Cold-weather running: Toronto experts weigh in
Psyching runners up for their next snowy dash
Winter running is an activity often reserved for dedicated athletes. For novices, a run through the snow and ice can seem intimidating, but there are ways to ensure your comfort and peace of mind so you can get out there and make the most of the season.
It all starts with the proper approach and equipment. Local experts and Forward With Design (FWD) are here to help prepare and motivate runners for their cold-weather dashes ahead.
With a positive attitude, the best gear and the right technique, winter running doesn’t have to be a pain. “The biggest barrier is getting out there in the cold and freezing for the first 10 to 15 minutes while you warm up,” says Michael Lin, head of the Toronto Running Rats, a group of marathoners that meets at Union Station year-round.
An all-season sport
A good chunk of training occurs in the winter in preparation for spring races. “The only thing that can truly prepare your body for running is running,” says Lauren Roberts, a registered physiotherapist and owner of The Running Physio.
Roberts says taking breaks for multiple months and then suddenly jumping back into running is a surefire way to get injured. “You’ll also limit your performance and speed,” she says. It’s important to keep moving throughout the year to maintain your strength and stamina: “Our ligaments, tendons, bones, muscles and connective tissue need to be continually stressed to stay strong.”
Water reigns supreme
Winter air is dry, so hydration is as important when it’s cold as when it’s hot, says Jay Glassman, founder and race director of the Toronto Marathon. Your distance and pace determine how much water you should drink, but he suggests 6 oz every 15 minutes.
This sleek 24-oz Protein Shaker Bottle is great for water and an after-run shake.
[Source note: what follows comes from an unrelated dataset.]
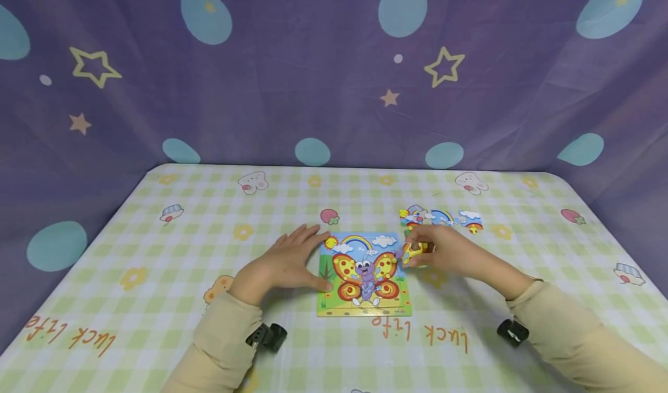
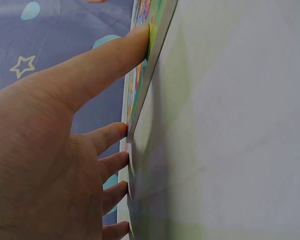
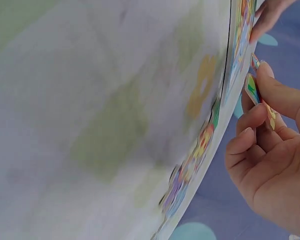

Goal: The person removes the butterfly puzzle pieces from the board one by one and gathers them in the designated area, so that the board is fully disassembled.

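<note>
A butterfly puzzle board (image 1: 360, 310) lies flat on the table, its picture a red and yellow butterfly under a rainbow. My left hand (image 1: 287, 262) rests at the board's left side, fingers spread. Its thumb touches the board's left edge, which the left wrist view shows close up beside the thumb (image 2: 110, 60). To the right of the board, my right hand (image 1: 443, 248) pinches a yellow and red puzzle piece (image 1: 413, 255) between thumb and curled fingers. In the right wrist view a green part of the puzzle piece (image 3: 252, 89) shows beside the thumb; the fingers hide much of it.
Behind my right hand lie several loose puzzle pieces, among them a sun piece (image 1: 410, 215), a rainbow piece (image 1: 443, 216) and a cloud piece (image 1: 471, 219). A checked cloth (image 1: 156, 254) covers the table. A purple curtain (image 1: 313, 80) hangs behind its far edge.
</note>
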The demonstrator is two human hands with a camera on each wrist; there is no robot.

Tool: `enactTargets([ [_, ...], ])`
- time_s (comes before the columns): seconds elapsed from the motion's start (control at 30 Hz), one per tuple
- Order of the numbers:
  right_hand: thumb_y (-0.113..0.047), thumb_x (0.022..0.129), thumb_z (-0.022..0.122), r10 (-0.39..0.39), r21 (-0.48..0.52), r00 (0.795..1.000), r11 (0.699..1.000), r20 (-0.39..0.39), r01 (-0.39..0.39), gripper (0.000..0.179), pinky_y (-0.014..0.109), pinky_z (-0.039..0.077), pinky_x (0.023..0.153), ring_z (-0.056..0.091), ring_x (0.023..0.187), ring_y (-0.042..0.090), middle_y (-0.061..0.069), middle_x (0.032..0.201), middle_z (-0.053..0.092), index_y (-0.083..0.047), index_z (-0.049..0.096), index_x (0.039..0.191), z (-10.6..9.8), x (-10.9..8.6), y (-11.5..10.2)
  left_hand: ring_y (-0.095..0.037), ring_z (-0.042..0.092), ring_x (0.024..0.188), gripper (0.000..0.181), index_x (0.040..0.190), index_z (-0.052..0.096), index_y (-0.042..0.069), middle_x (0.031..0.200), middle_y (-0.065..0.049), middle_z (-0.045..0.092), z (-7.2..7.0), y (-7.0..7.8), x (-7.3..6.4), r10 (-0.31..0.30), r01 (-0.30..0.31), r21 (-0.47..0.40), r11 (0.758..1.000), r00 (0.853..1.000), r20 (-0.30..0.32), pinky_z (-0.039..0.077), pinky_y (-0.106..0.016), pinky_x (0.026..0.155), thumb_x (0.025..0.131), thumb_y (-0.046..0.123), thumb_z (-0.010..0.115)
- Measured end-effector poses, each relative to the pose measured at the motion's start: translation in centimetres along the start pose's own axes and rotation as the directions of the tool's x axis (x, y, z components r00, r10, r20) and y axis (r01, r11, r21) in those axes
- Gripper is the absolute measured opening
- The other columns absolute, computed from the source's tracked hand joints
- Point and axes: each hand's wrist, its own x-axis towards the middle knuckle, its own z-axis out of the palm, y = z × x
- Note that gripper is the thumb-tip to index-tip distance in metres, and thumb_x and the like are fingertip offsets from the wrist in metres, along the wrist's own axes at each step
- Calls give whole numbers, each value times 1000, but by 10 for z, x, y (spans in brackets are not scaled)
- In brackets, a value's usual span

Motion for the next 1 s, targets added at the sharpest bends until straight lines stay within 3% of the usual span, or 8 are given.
enactTargets([
  [0.13, -15, 82, 81, 1, 4, 1000, 1000, -26, -1, 21, 45, 54, 87, 66, 107, 35, 3, 103, 69, -11, 66, 97, -8, -8, 7, -35, 8, 150, 104, 157, 28, 15, 164, -12, 16, 0, 1, 0, 2, -2, 3, 1000, 1000, -1, 8, -58, 120, 75, 52, 80],
  [0.2, -14, 83, 80, 10, 3, 999, 1000, -35, -10, 21, 43, 55, 82, 66, 100, 33, 5, 104, 69, -10, 67, 98, -13, -12, 11, -35, 8, 150, 104, 157, 28, 15, 164, -12, 16, 0, 0, 0, 2, -2, 3, 1000, 1000, -1, 7, -58, 120, 75, 52, 80],
  [0.37, -17, 85, 78, 26, -32, 997, 999, -68, -29, 20, 32, 49, 68, 58, 81, 16, 3, 102, 68, -10, 67, 100, -22, -21, 23, -33, 6, 151, 103, 157, 28, 16, 164, -11, 15, 0, 0, 1, -2, 2, 6, 1000, 1000, -1, 6, -57, 120, 76, 51, 80],
  [0.47, -17, 87, 76, 60, -46, 994, 997, -87, -64, 16, 29, 46, 66, 53, 77, 13, 1, 98, 67, -10, 68, 99, -27, -26, 30, -33, 6, 151, 103, 157, 28, 16, 165, -10, 15, 1, -1, 2, -2, 2, 7, 1000, 1000, 0, 6, -57, 120, 76, 51, 80],
  [0.63, -15, 93, 70, 161, -50, 983, 985, -91, -166, 10, 30, 45, 66, 54, 77, 15, -2, 90, 66, -10, 68, 102, -35, -34, 41, -34, 6, 151, 104, 157, 28, 15, 164, -11, 15, 0, -1, 2, 5, -5, -3, 1000, 1000, 2, 6, -58, 120, 76, 51, 80],
  [0.83, -14, 96, 65, 196, -56, 975, 978, -109, -202, 12, 36, 50, 73, 61, 87, 19, 0, 95, 70, -8, 69, 106, -46, -41, 54, -32, 3, 151, 105, 158, 27, 18, 165, -9, 12, 2, -2, 3, -1, 1, 7, 1000, 1000, 10, 4, -56, 120, 75, 53, 80],
  [1.0, -17, 96, 66, 228, -79, 967, 968, -115, -238, 18, 36, 51, 70, 62, 88, 21, 6, 99, 71, -5, 69, 109, -52, -45, 67, -31, 3, 151, 105, 158, 26, 18, 165, -9, 12, 3, -4, 4, 2, -2, 3, 1000, 1000, 7, 4, -55, 120, 75, 53, 80],
])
Dress for high performance
Due to lower speeds and higher effort, the effects of colder temperatures are not as extreme when you’re running. Most runners tend to overdress, says Lin, who advises dressing as if it’s 10 to 15 degrees above the actual temperature.
Wear layers so you can remove items if needed as you’ll warm up fast when running.
A middle layer should include a slightly fitted jacket to act as an insulator, such as this Men’s Seamless Midlayer Hoodie.
The top layer protects you from rain and falling snow, and should be lightweight and breathable, like this hooded Men’s BLNCD Aviate Stretch Packable Jacket.
Aside from adding and removing pieces, says Lin, a lot of thermal management can be done using zippers and jacket vents, too.
Keep your head, feet and hands covered while out. Wear a moisture-wicking toque or beanie and a neck warmer, or, if the cold air is uncomfortable to breathe, a face mask or a balaclava.
Eyewear can help keep wind, snow and ice out of your eyes. Lin suggests tinted sunglasses for bright conditions, and a clear or lightly tinted pair for cloudy days and night running.
Watch your step
Freshly fallen snow can hide potholes, cracks, raised curbs and ice. Shorten your stride, focus on your footing and slow down when rounding corners.
A pair of winter-specific running shoes can help improve traction. If the roads and trails are covered with ice, consider moving your training indoors.
Adjust your expectations
The first few times you run in the winter, you may feel sore as your body is adjusting to moving differently, says Roberts. Don’t expect to run at your regular pace when there’s snow on the ground.
Glassman recommends staying in your neighbourhood and carrying a cellphone, ID and money while on the move (check out this On the Go Hip Pack). And always ensure someone knows your route.
Though running may be a little harder when it’s cold, by the time warm weather arrives, you’ll have an extra spring in your step.